▶ _Task directions_
When the line with "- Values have" appears below, start repeating lines exactly, and keep going through the line with "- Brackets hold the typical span"; add nothing outside that span.

▶ _Supplied information_

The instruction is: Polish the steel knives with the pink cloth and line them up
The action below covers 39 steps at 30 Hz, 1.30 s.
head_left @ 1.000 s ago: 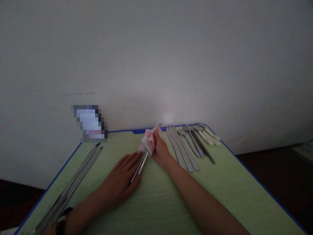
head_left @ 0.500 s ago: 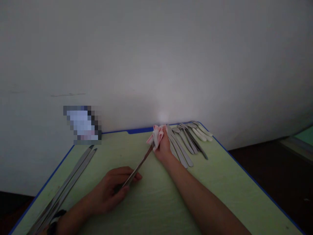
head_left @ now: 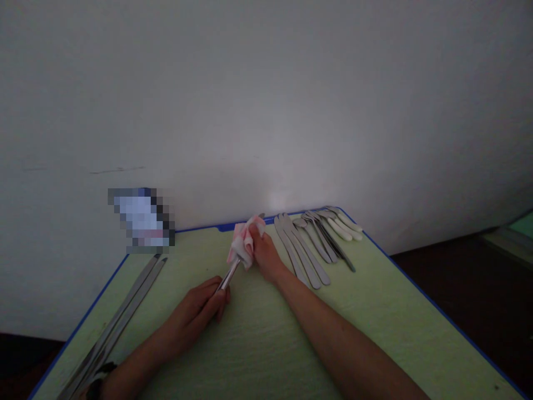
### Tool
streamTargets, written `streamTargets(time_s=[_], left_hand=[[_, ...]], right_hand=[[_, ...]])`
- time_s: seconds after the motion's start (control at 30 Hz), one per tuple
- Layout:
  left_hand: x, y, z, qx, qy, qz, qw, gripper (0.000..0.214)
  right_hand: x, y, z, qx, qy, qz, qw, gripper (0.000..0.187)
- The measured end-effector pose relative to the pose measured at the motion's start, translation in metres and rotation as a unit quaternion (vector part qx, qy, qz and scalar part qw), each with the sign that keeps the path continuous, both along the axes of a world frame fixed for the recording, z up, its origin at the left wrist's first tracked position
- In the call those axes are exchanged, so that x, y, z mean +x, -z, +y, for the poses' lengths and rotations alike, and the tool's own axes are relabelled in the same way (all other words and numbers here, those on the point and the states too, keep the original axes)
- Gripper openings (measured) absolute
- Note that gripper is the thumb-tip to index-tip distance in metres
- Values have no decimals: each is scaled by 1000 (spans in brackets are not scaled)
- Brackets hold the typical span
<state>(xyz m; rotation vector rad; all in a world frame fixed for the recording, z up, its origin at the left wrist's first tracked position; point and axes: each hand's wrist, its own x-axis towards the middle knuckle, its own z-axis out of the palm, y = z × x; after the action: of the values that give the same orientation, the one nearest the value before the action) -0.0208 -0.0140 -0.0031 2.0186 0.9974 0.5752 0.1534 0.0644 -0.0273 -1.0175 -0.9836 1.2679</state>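
Note:
My left hand (head_left: 204,305) is closed around the handle end of a metal table knife (head_left: 230,274), which slants up and away from me. My right hand (head_left: 266,253) presses a crumpled pink and white cloth (head_left: 244,244) around the knife's upper part. Only the tip shows past the cloth, so most of the blade is hidden. Just right of the right hand, several silver knives (head_left: 306,255) lie side by side on the green table (head_left: 258,344).
Farther right lie spoons (head_left: 314,239), a bunch of dark slim cutlery (head_left: 333,244) and white-handled pieces (head_left: 343,228). Long metal knives (head_left: 125,311) lie along the left edge. A blurred-out phone-like device (head_left: 144,216) leans against the wall (head_left: 266,111) behind the table.
My right hand and the cloth have shifted left and toward me along the knife, and the tip now shows past the cloth. My left hand has turned, its fingers wrapping closer round the handle.

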Motion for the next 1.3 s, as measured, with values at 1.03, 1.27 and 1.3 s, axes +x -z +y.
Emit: streamTargets(time_s=[1.03, 1.27, 1.3], left_hand=[[1, 2, 10, 67, -95, 37, 992, 36], [-1, 8, 8, 125, -88, 48, 987, 25], [-1, 9, 8, 130, -89, 55, 986, 22]], right_hand=[[-16, -11, -19, 77, -57, -102, 990, 26], [-12, -5, -11, 58, 36, -164, 984, 22], [-12, -5, -11, 67, 37, -188, 979, 19]])
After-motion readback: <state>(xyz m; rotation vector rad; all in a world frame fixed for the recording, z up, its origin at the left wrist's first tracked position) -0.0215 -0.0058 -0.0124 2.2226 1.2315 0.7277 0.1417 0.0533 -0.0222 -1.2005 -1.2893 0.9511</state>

▶ _Your solution_
- Values have no decimals: each is scaled by 1000 (spans in brackets are not scaled)
- Brackets hold the typical span

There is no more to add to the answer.